Jonathan Ernst | Reuters
Elon Musk and Tesla were found not liable by a jury in a San Francisco federal court on Friday in a class action securities fraud trial stemming from tweets Musk made in 2018.
The Tesla, SpaceX and Twitter CEO was sued by Tesla shareholders over a series of tweets he wrote in Aug. 2018 saying he had “funding secured” to take the automaker private for $420 per share, and that “investor support” for such a deal was “confirmed.” Trading in Tesla was halted after his tweets, and its share price remained volatile for weeks.
Jurors deliberated for less than two hours before reading their verdict.
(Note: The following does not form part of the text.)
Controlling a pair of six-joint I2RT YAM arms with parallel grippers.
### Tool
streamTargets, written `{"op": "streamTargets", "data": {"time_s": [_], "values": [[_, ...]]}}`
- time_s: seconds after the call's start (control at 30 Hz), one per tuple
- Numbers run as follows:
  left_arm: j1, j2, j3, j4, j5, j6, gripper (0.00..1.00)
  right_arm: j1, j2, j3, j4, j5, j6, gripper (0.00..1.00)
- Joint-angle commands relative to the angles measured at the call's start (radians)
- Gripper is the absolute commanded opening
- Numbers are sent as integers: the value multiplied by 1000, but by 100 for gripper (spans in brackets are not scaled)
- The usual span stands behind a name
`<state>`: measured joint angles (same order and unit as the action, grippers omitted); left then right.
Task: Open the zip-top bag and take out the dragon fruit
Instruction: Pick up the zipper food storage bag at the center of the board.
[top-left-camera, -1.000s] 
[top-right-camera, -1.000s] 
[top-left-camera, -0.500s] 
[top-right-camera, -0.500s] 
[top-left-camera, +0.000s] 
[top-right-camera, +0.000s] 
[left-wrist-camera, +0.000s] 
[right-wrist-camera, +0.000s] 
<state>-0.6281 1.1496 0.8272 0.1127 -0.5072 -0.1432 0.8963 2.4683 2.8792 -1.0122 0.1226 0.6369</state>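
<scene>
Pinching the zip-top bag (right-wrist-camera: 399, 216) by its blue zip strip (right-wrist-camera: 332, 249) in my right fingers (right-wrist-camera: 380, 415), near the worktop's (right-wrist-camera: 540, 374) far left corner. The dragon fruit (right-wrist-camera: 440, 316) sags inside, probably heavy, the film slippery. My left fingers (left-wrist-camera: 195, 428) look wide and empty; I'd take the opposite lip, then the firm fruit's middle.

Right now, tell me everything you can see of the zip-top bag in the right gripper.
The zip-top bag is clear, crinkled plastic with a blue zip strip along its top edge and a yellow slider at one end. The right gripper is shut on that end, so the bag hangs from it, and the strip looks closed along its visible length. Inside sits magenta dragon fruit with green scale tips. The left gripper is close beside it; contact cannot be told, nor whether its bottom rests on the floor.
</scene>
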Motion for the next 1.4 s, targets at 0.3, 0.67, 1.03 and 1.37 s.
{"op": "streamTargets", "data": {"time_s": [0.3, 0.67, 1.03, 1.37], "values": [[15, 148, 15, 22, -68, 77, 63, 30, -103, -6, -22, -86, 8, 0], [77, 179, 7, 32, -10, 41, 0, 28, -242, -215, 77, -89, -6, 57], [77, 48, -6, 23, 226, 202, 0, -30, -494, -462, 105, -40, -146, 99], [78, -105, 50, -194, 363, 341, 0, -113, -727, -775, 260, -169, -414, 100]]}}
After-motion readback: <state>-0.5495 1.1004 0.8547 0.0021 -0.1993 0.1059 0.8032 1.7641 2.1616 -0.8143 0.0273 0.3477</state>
Plaintiffs’ attorneys told CNBC they were “disappointed with the verdict and considering next steps.”
“I am deeply appreciative of the jury’s unanimous finding,” Musk wrote on Twitter.
“He doesn’t think ahead of time in that rushed moment that this could be interpreted differently and what it means to him,” Musk’s attorney told the jury earlier on Friday. “In that moment he didn’t think, ‘how could my words be interpreted differently by you than it means to me.'”
“You have to assess this in context – he’s considering taking it private and the issue is will it actually take it forward,” Musk’s attorney said. “No fraud has ever been built on the back of a consideration.”
Musk’s lead counsel did not immediately respond to requests for comment.
The shareholders in the certified class action lawsuit included a mix of stock and options buyers who allege that Musk’s tweets were reckless and false, and that relying on his statements to make decisions about when to buy or sell cost them significant amounts of money.
Musk later claimed that he had a verbal commitment from Saudi Arabia’s sovereign wealth fund, and thought funding would come through at his proposed price based on a handshake. However, the deal never materialized.
During the course of this trial, Musk also said he would have sold shares of SpaceX to finance a going private deal for Tesla, as well as taking funds from the Saudi Public Investment Fund.